Cuando bajaban la escalera, D. Patricio y su hijo salieron a ver la tristísima comitiva, y Fermina Monsalud quiso que Soledad entrase desde luego en su casa. Detuviéronla todos, procurando consolarla; pero ella insistió en bajar, y luchando con todas sus fuerzas, que no eran muchas, procuraba desasirse de los brazos de Sarmiento y Doña Fermina.

-Le soltarán pronto... No llore usted, niña -le decía el preceptor-. Este Gobierno es como Dios lo ha hecho... no persigue más que a los liberales... ¿Con que el señor Gil de la Cuadra era la mano derecha de Don Matías Vinuesa?...

Soledad bajó rápidamente, y tras ella Sarmiento. En la calle arrojose otra vez la joven en brazos de su padre, manifestando inquebrantable resolución de seguirle; pero las fuertes manos de los corchetes la separaron. Gil de la Cuadra, negándose a dar un paso en compañía de la soez cuadrilla, dejose caer en el suelo, y otra vez el egregio polizonte tiró de la soga.

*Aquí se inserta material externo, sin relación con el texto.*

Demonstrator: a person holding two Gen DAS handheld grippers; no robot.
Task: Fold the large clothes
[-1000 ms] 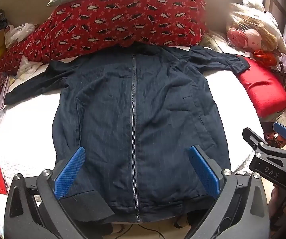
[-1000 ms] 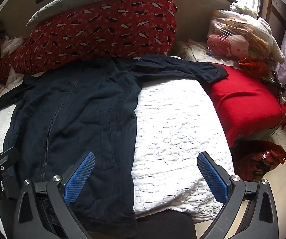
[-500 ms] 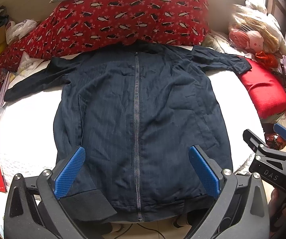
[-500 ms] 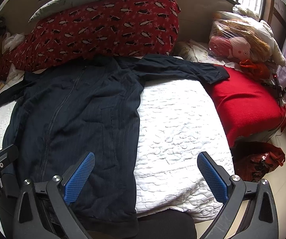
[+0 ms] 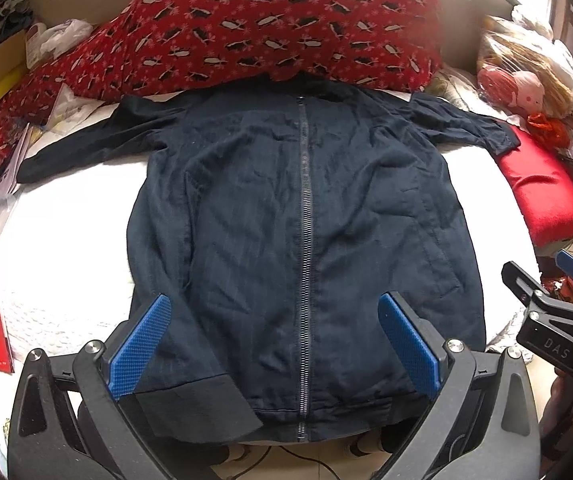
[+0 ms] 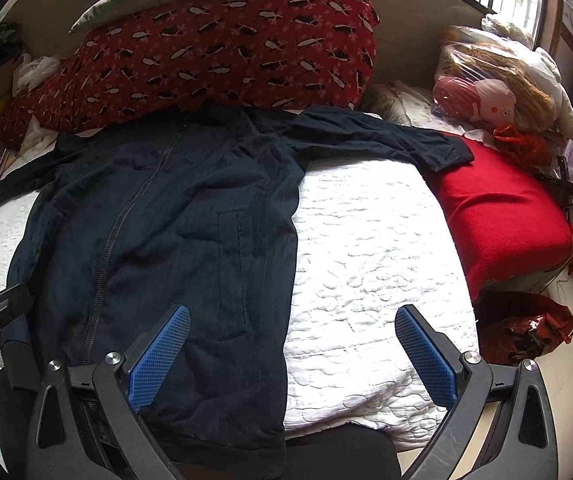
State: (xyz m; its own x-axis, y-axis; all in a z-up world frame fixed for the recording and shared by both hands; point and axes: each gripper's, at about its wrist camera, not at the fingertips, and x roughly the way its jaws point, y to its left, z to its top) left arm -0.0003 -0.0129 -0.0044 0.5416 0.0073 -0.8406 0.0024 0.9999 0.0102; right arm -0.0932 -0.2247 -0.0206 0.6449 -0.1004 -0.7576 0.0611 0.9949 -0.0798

-Tengo sed -dijo el anciano, respirando con ansia.

Delante de él estaba D. Patricio, con las manos a la espalda, fijando en el reo una mirada maliciosa y nada compasiva.

-Tengo sed -repitió Gil de la Cuadra.

-Sr. Sarmiento -dijo Monsalud vivamente-, en la escuela de usted hay una alcarraza con agua...

-Mire usted qué demonches de casualidad -repuso Sarmiento, sin moverse del sitio en que al anciano contemplaba-; se me ha olvidado dónde puse esta tarde la dichosa alcarraza.

-Subiré yo -dijo Soledad procurando sobreponerse a su pena.

-Subiré yo -dijo Monsalud tomándole la delantera con rapidez suma-. Aguarde usted abajo y procure calmar al pobre viejo.

Pocos instantes después, Salvador daba de beber a su amigo.

-La noche está fría -manifestó imperturbable y sin dejar su sonrisa picaresca el gran Sarmiento-, y cuando la noche está fría... y el tiempo fresco... pues no se tiene sed.

Los polizontes tiraron de la soga, acompañando su movimiento de ese chasquido de lengua que tan bien entienden los animales.

-Ánimo, amigo -le dijo Monsalud-. No olvide usted mi promesa.

Pareció que el infeliz colega de Vinuesa recibía ánimo y vida al oír estas palabras.

-¡Pobre hija mía! -exclamó, bebiéndose las lágrimas que copiosamente corrían por sus mejillas.

-Solita es mi hermana -dijo Salvador, abrazándola-. Vamos: esto debe acabarse. Se reúne gente.

Cuadra se levantó con dificultad. En su espíritu había seguramente poderoso anhelo de colocarse a la altura de su situación, sofocando la ruin pusilanimidad que le abatía.

-¡Mi hija!... ¡Mi pobre hija! -gritó, clavando los tristes ojos en el semblante de su joven vecino.

Con aquella mirada, su afligido corazón de padre dijo cuanto las circunstancias exigían que dijera.

Solita perdió el conocimiento. Sarmiento, que estaba a dos pasos de ella, la sostuvo en sus brazos.

-¿En dónde pongo esto? -murmuró festivamente.

-Subiré a Soledad a mi casa -dijo Salvador tomando en brazos a la joven como si fuese un niño-, y después, Sr. Gil, le acompañaré a usted a la prisión.

Como lo dijo lo hizo, y poco después de medianoche todo estaba terminado.